Why Consider a Gap Year?

When I ask students about the idea of a gap year prior to entering university, I almost always hear the same thing – I can’t fall behind, I don’t want to miss out, I don’t want to lose a shot at the best school, or, worst of all, what would I do? Only once – this year – have I ever met a college bound secondary student interested in a gap year, which may be defined as a year of minimal structure and maximum exploration prior to entering university. Well, for any student concerned about what the bigwigs are thinking about gap years: here’s Harvard College, a medium sized institution of higher learning in New England of some repute, weighing in on the topic.

Among the many rather non-startling revelations in this piece from Harvard are that high stress, high pressure environments aren’t successful for everyone, or enjoyable for many.

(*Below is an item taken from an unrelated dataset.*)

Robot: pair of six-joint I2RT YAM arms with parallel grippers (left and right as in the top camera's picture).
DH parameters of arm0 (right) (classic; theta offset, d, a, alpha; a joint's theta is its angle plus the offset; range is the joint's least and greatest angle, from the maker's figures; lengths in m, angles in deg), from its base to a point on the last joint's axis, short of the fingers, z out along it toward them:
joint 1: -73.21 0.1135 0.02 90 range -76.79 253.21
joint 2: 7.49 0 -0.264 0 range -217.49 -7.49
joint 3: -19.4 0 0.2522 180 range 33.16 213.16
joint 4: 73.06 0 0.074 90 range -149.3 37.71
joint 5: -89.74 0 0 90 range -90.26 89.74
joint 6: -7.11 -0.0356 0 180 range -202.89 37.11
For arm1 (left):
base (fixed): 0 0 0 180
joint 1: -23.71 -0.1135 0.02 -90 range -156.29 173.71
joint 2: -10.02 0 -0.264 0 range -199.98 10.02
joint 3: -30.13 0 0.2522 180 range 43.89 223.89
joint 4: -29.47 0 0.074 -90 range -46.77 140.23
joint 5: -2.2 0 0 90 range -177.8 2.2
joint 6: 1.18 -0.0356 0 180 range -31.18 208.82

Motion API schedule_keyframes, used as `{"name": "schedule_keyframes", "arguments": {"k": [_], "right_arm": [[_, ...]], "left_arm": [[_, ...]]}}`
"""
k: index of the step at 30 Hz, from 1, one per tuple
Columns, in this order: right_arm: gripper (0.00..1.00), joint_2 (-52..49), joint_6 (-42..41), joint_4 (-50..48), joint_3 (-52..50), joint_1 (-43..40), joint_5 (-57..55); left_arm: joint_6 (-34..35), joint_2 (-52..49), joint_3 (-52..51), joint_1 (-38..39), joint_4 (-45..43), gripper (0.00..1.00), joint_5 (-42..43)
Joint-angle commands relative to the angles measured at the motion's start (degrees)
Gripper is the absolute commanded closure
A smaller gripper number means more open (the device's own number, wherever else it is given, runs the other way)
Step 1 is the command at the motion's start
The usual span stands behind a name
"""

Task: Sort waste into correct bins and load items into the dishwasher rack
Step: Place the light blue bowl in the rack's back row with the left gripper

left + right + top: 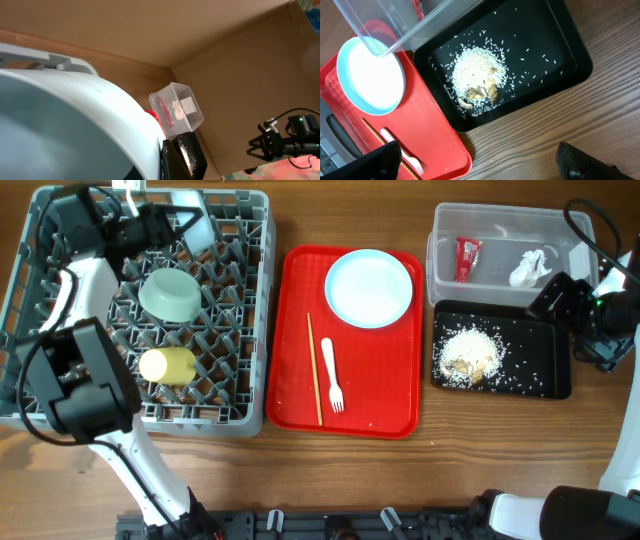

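Observation:
My left gripper (172, 227) is over the back of the grey dishwasher rack (250, 300), shut on a small pale bowl (196, 230). That bowl fills the left wrist view (65, 130). A second pale bowl (170, 292) and the yellow-green cup (167, 365) lie in the rack. The blue plate (368, 287), chopsticks (314, 370) and white fork (332, 375) lie on the red tray (390, 395). The clear tub (500, 225) holds the red wrapper (467, 258) and the tissue (530, 268). Food scraps (468, 357) lie in the black tray (530, 375). My right gripper (480, 167) is open and empty above the table.
The right arm (585, 310) stands at the table's right edge beside the tub and black tray. Loose rice grains are scattered across the black tray (545, 45). The red tray's corner (455, 155) lies close to my right gripper's left finger. Cardboard walls (240, 80) stand behind the table.

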Motion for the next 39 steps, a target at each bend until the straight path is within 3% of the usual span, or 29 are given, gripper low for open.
{"name": "schedule_keyframes", "arguments": {"k": [1,2,4,6,10,14,24,28,32,35,39], "right_arm": [[0.00,1.16,0.63,0.35,0.94,-0.17,0.76],[0.00,1.16,0.63,0.44,0.94,-0.17,0.79],[0.00,1.16,0.61,0.50,0.94,-0.17,0.79],[0.00,1.16,0.61,0.63,0.94,-0.17,0.79],[0.00,1.16,0.59,0.87,0.94,-0.17,0.79],[0.00,1.16,0.61,0.87,0.94,-0.17,0.79],[0.00,1.16,0.74,1.07,0.94,-0.17,0.79],[0.00,1.16,0.81,1.11,0.94,-0.17,0.79],[0.00,1.16,0.79,1.09,0.94,-0.17,0.76],[0.00,1.16,0.81,1.09,0.94,-0.17,0.79],[0.00,1.16,1.14,1.09,0.94,-0.17,0.76]], "left_arm": [[0.81,-1.84,0.59,-0.17,-0.81,0.96,0.92],[0.81,-1.92,0.59,-0.31,-0.83,0.96,0.04],[0.83,-1.92,0.59,-1.07,-0.79,0.84,-0.52],[0.76,-1.92,0.59,-2.21,0.55,0.62,-0.79],[0.57,-1.92,0.59,-5.11,5.55,0.42,-2.67],[0.66,-1.92,0.59,-9.53,9.22,0.00,-2.69],[-1.11,3.45,0.59,-17.42,20.46,0.00,-3.37],[-6.03,13.86,0.59,-14.80,31.15,0.00,-17.11],[-8.41,26.36,0.59,-4.66,48.74,0.00,-41.59],[-8.04,32.44,0.59,6.86,57.96,0.00,-53.20],[-8.28,32.94,0.57,20.17,64.24,0.00,-54.95]]}}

Under the subtitle of “Fallout,” the good folks in Cambridge, Mass, hauntingly point out that

It is common to encounter even the most successful students, who have won all the “prizes,” stepping back and wondering if it was all worth it. Professionals in their thirties and forties – physicians, lawyers, academics, business people and others – sometimes give the impression that they are dazed survivors of some bewildering life-long boot-camp. Some say they ended up in their profession because of someone else’s expectations, or that they simply drifted into it without pausing to think whether they really loved their work. Often they say they missed their youth entirely, never living in the present, always pursuing some ill-defined future goal.


And yet, again, not surprising. Now, while it’s tempting to blame Harvard for its own success, I won’t. Harvard doesn’t make people crazy to get into Harvard, people make themselves and other people crazy to get into Harvard. Or Brown. Or, or, or.

I went to a good university, but not an epic top-tenner. Still, I would have benefited from a year of travel or directed service because I would have matured. I wonder what the result of that might have been – probably not too dramatic, but I might have made better use of some of my course selections and would have surely saved myself an extra semester, which would have saved thousands of dollars. Not a stunning hypothetical, I know, but what of the unmeasurable? My Peace Corps experience changed and improved my life, for sure, and so I think an opportunity like that before college would have been a net positive. A new gap year program called Global Citizen Year offers something that looks very much like a Peace Corps-esque opportunity for young people. It looks like a winner, and Harvard seems to agree.

On “Modern Status”

Living in a time when 20% of all American children live in poverty, David Brooks is on a search for Jane Austen’s America. Seriously. Brooks has his eyes on the ball in “Modern Status” when he notes that there is little difference between the mannerisms and noticeable intelligence of students from Arizona State versus Harvard, but he loses any sense of critical analysis when he notes that “employers aren’t looking for genius as much as energy and clubbability” without a hint of irony. Certainly, the club that Harvard students are game to join is that which “attribute(s) superior intellectual, moral and cultural qualities to people who can get into those places.”


Brooks goes on to observe that “The message, which one does detect on elite campuses, is that the actual academic content to be found in these places is secondary.” I looked around, but can’t find any numbers indicating how many freshmen admitted to Harvard went to test-drilling charter schools or failing schools where all arts, music, and extra curricular activities have been restricted or cut completely, but I bet 100% of those students haven’t spent much time on their sculling stroke. The message is academics first! and they don’t even cover academics. They cover testing, because if they don’t, teachers get fired. The problem, however, goes beyond vilified teachers and students who may not fit in easily to Harvard’s secret clubs.

This argument by Brooks is exactly why money has to be invested in all public schools, and why non “core” classes must be restored with vigor and respect: the culture that these kids lose when they spend all day on math multiple choice strategies goes beyond the critical thinking, beyond even the culture of not hating boring, awful school lessons, and right to class culture. Elites value those who know how to learn and how to live. Those who know pay attention to life beyond the walls of the school, and for the most vulnerable students, that world must be brought into the schools or they’ll miss it. Underpinning Brooks’s argument is a sad reality: modern status is the status quo, reinforced, and girded by taxpayer dollars flowing into banks and out of schools.